### TASK REQUIREMENTS
Only the lines from the one containing "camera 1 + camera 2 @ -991" to the end of the data below belong in the answer, each repeated exactly; no pictures.
********************
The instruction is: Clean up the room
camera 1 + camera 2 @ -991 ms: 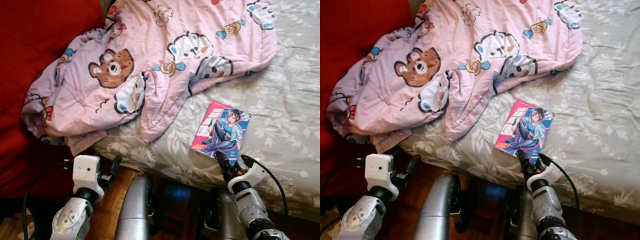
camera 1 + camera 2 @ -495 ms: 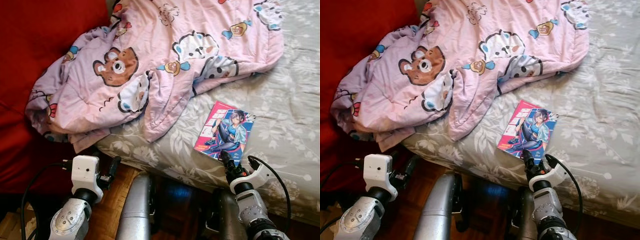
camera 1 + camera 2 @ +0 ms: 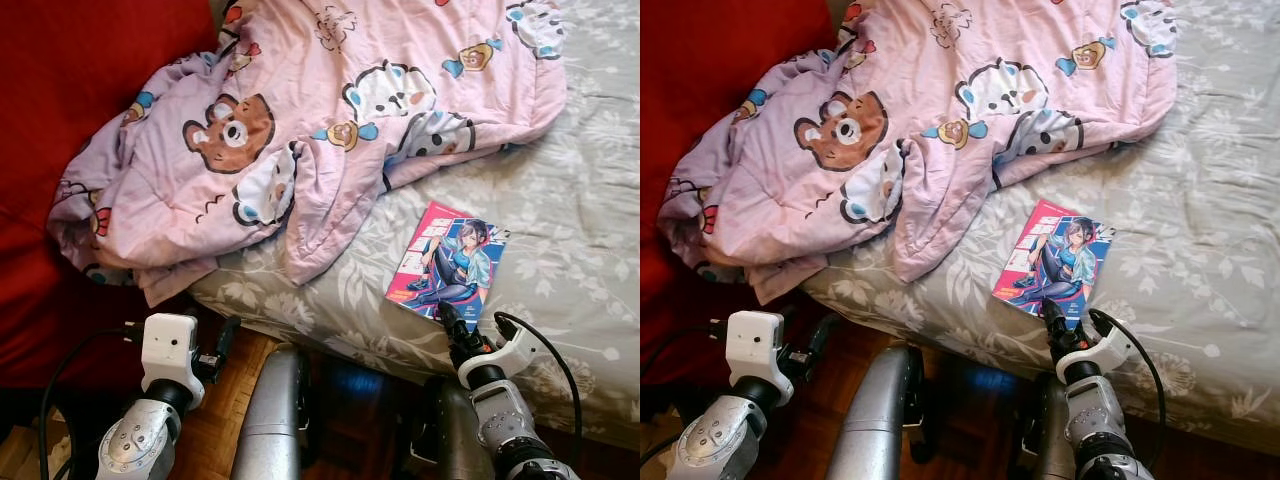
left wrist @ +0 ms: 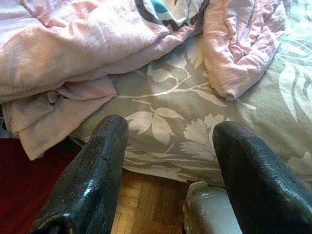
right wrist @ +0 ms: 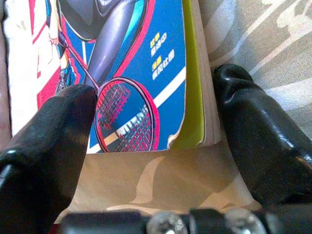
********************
### SOLUTION TO THE PROBLEM
camera 1 + camera 2 @ -991 ms: 
camera 1 + camera 2 @ -495 ms: 
camera 1 + camera 2 @ +0 ms: 
left wrist @ +0 ms: 
right wrist @ +0 ms: 

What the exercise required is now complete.